## Assignment
With the images excluded, set down every line of the listing below exactly.

## Data below
============================================================
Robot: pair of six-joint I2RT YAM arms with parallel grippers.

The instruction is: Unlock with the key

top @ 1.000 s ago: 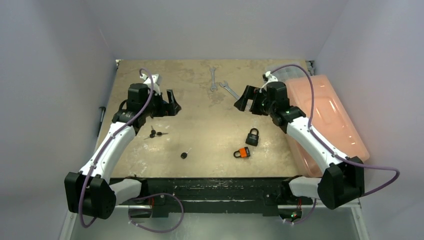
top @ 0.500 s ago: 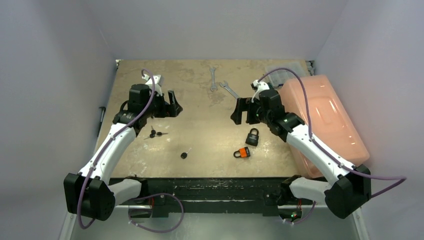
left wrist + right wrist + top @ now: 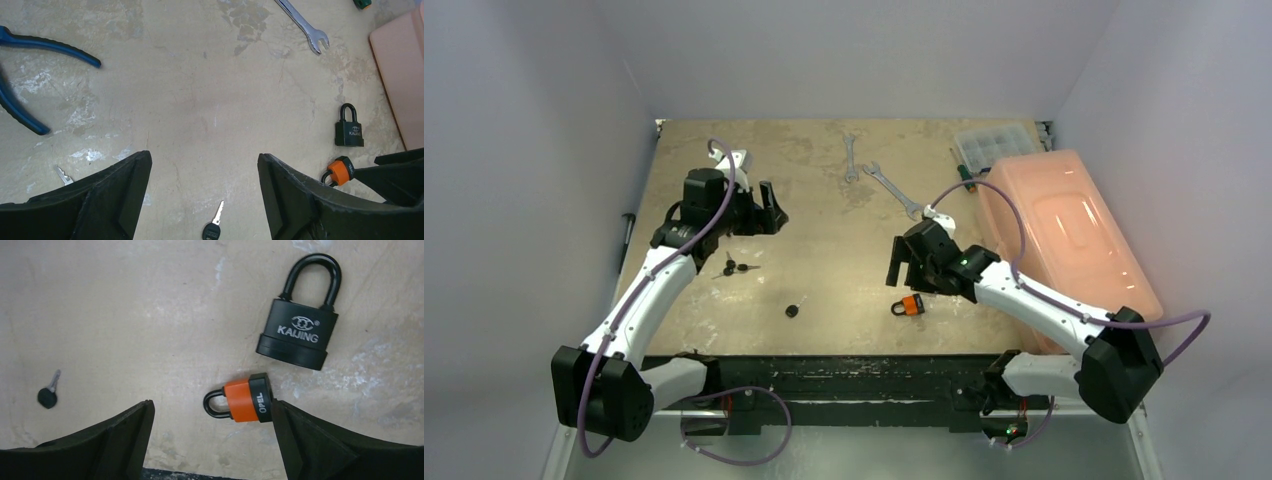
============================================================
## Task solution
Robot: pair of six-joint I2RT YAM arms with parallel grippers.

The instruction is: Unlock with the key

top @ 1.000 s ago: 
top @ 0.500 s ago: 
left wrist + right wrist + top @ now: 

With this, there is nothing more to the exercise.